Other sites, Long Barrows, celebrate the ancestors and the journey into the void, the Crone. Returning to the void of creation. They are the burial place of the sacred families, whose bones anchor the energies of death and rebirth.
Every site has its function and celebrations, not empty ritual, but energy-work, renewing the land for the future stability of the tribes.
Other energy points were created and ‘held’ by a person who, in life, had been a wielder of power. That power was in her bones, in her physical body, and it was this energy that was placed in sacred burial places, Barrow burials. As long as the barrow and its inhabitant was honoured the energy flowed. Barrows too were part of the overall blueprint, each barrow fulfilling its own function and guarded by the energy of the person buried inside it.
You can also see this belief in early Christianity as ‘relics’. The bones, or possessions of the ‘Saint’ still holding its original owner’s saintly energy. Every church or chapel had its own relics, even if, in later years, they were not actually the real saint’s bones, but people still believed in them.
Some sites were destined to be lived in, to be holders of sacred life, but others, such as stone circles, were designed to be places of power, ritual and creation. The circles were gateways, allowing energy to flow in or flow out, places considered to be the Divine Womb, where the sun fertilised the seeds of the Mother.
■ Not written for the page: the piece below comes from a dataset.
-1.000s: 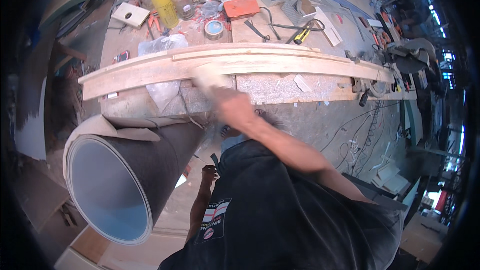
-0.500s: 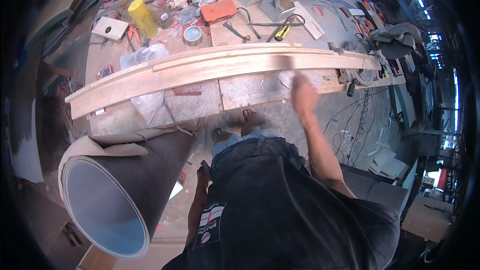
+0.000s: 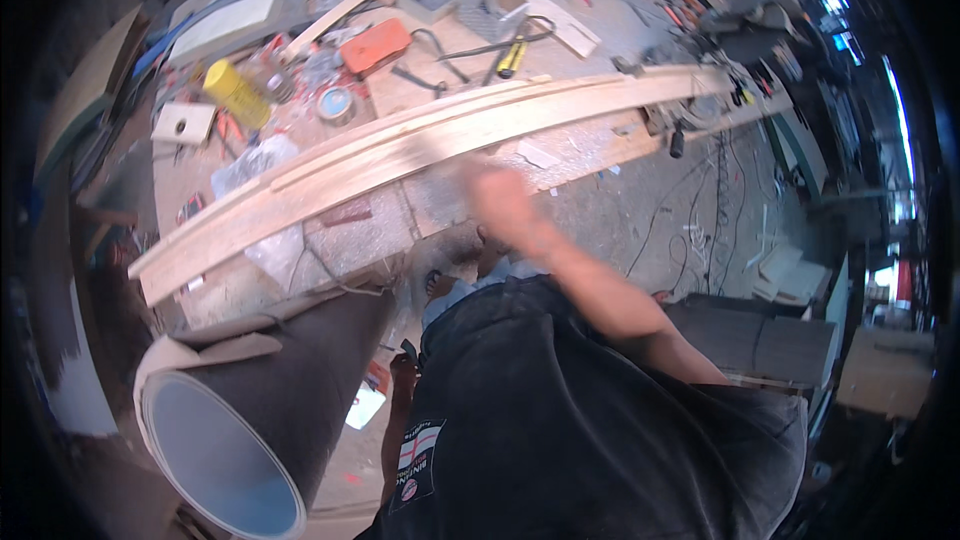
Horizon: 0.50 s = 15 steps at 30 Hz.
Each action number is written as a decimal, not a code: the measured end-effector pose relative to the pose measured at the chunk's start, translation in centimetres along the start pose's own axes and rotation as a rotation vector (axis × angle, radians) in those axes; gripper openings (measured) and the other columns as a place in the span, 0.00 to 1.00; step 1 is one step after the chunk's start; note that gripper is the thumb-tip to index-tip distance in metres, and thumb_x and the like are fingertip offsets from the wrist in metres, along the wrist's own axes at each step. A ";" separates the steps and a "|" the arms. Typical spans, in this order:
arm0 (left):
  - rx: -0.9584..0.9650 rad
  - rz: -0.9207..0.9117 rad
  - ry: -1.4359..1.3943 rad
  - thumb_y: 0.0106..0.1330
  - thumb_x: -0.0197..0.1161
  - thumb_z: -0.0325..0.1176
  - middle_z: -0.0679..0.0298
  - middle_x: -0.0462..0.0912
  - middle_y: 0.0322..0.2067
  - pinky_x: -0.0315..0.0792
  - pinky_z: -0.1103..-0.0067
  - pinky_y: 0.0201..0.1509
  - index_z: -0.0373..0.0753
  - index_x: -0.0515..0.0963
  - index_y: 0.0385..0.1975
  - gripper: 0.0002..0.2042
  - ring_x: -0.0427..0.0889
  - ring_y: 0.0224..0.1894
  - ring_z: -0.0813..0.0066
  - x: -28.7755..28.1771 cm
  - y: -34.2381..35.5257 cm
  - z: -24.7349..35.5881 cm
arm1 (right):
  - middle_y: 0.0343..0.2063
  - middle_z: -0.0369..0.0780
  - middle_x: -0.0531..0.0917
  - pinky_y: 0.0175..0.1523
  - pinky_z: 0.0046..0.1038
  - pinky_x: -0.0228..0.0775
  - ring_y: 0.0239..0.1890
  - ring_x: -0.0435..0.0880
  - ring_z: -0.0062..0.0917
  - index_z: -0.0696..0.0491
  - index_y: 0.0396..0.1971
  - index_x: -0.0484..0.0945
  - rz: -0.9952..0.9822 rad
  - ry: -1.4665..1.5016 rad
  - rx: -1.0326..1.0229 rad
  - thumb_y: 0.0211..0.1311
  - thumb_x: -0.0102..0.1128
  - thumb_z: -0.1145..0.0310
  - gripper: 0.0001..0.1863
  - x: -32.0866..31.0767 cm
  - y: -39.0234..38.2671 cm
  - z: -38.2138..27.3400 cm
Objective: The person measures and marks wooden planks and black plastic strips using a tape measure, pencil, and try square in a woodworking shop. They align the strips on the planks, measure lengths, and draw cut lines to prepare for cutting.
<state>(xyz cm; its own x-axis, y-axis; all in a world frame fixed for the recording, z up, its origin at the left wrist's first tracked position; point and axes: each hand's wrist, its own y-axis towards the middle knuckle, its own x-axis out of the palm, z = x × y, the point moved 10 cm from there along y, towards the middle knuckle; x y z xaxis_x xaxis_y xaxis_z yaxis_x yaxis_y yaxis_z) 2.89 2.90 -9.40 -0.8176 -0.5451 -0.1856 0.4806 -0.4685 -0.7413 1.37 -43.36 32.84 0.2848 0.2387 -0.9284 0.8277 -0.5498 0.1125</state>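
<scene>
Long pale wooden strips (image 3: 360, 160) lie side by side across the workbench (image 3: 560, 172). My right hand (image 3: 497, 198), smeared by motion, is closed at the near edge of these strips. A blurred brownish tool (image 3: 425, 152) sticks out from it over the wood; its exact kind does not show. Low at my left side hangs my left hand (image 3: 403, 368), its fingers curled by a small dark object (image 3: 409, 348) that I cannot make out.
A yellow bottle (image 3: 236, 93), a tape roll (image 3: 335, 103), an orange case (image 3: 376, 47) and a yellow cutter (image 3: 512, 58) lie beyond the strips. A large dark roll (image 3: 320, 370) stands at lower left. Cables (image 3: 715, 190) trail on the floor at right.
My right hand and its tool have swept left along the strips. My left hand stays low at my side. The whole view has tilted and shifted slightly.
</scene>
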 end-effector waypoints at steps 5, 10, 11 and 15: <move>0.045 -0.058 -0.051 0.73 0.62 0.32 0.61 0.84 0.33 0.77 0.71 0.28 0.43 0.81 0.50 0.09 0.84 0.27 0.69 1.2 1.1 0.5 | 0.34 0.47 0.90 0.44 0.45 0.83 0.36 0.90 0.48 0.52 0.40 0.87 0.117 0.338 -0.311 0.64 0.63 0.69 0.08 -0.7 -1.3 -13.0; 0.083 -0.094 -0.318 0.73 0.63 0.33 0.60 0.84 0.34 0.78 0.70 0.28 0.44 0.81 0.49 0.09 0.84 0.27 0.68 2.7 2.1 0.1 | 0.32 0.46 0.90 0.42 0.46 0.83 0.36 0.91 0.45 0.49 0.51 0.88 0.402 -0.118 0.452 0.71 0.61 0.67 0.13 -11.4 -3.4 9.8; 0.050 -0.109 -0.372 0.73 0.63 0.34 0.60 0.84 0.34 0.79 0.70 0.28 0.44 0.81 0.49 0.09 0.84 0.27 0.68 3.2 2.3 -0.5 | 0.33 0.45 0.90 0.41 0.45 0.84 0.35 0.91 0.44 0.48 0.52 0.88 0.396 -0.189 0.508 0.71 0.61 0.67 0.14 -11.7 -3.5 11.7; 0.060 -0.173 -0.338 0.74 0.62 0.35 0.60 0.84 0.35 0.78 0.69 0.28 0.45 0.81 0.49 0.09 0.84 0.27 0.68 4.4 2.0 -0.8 | 0.36 0.44 0.91 0.41 0.42 0.84 0.35 0.92 0.41 0.47 0.51 0.88 0.013 -0.337 0.343 0.68 0.62 0.69 0.14 -5.1 -2.4 8.1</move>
<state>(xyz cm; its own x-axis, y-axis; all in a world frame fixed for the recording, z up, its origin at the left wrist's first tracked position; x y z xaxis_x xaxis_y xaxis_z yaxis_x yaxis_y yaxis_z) 0.02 0.15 -12.24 -0.7424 -0.6481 0.1698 0.3703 -0.6081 -0.7022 -5.99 -49.78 34.46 0.0744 -0.0119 -0.9972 0.6015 -0.7970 0.0544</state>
They had other uses too of course, but in terms of energywork in the landscape, I am focusing on this purpose. Circles like Avebury were used as a clearer of local energies. They acted like giant demanifesters, clearing old energies and allowing them to be renewed. Energies, thoughtforms no longer valid, negative human emotions, are all pulled into the void to be transformed and birthed anew. A good place for ‘letting go’ if you tune into that aspect of the circle. It makes me think of giant snakes eating and destroying, with its body, the negative or outmoded creations of others.
But, according to the article above, Avebury started life in much the same way as other sacred circles: as a home, a simple wooden structure. Perhaps the person who inhabited the house created the initial energies which ultimately, over hundreds of years, became the Avebury Complex. This is how many of them began. The person creates the necessary thoughtforms, anchors the layers of energy over years, and the people who come after him or her, continue the creation of the anchored blueprint. Even today, this is how sites evolve. You only have to look at how Findhorn began, to get an idea of what I mean. Who knows what Findhorn will become in a few hundred years.
So you see how these massive complexes can have had very humble beginnings. A small family of people who have brought their sacred knowldege with them and who anchor the foundations of very important sites for generations of people into the future. Thousands of years later, and we are learning how to access this energy and renew the sacred work that our ancestors did. Bringing back the balance, anchoring the new seed ideas and changing our ways of life so that future generations can survive and thrive.
This is a very brief explanation, as there are probably books worth of information needed to explain all of this, but I hope it gives you a flavour of how sites begin, so that when you tune into one, you carry this knowledge with you.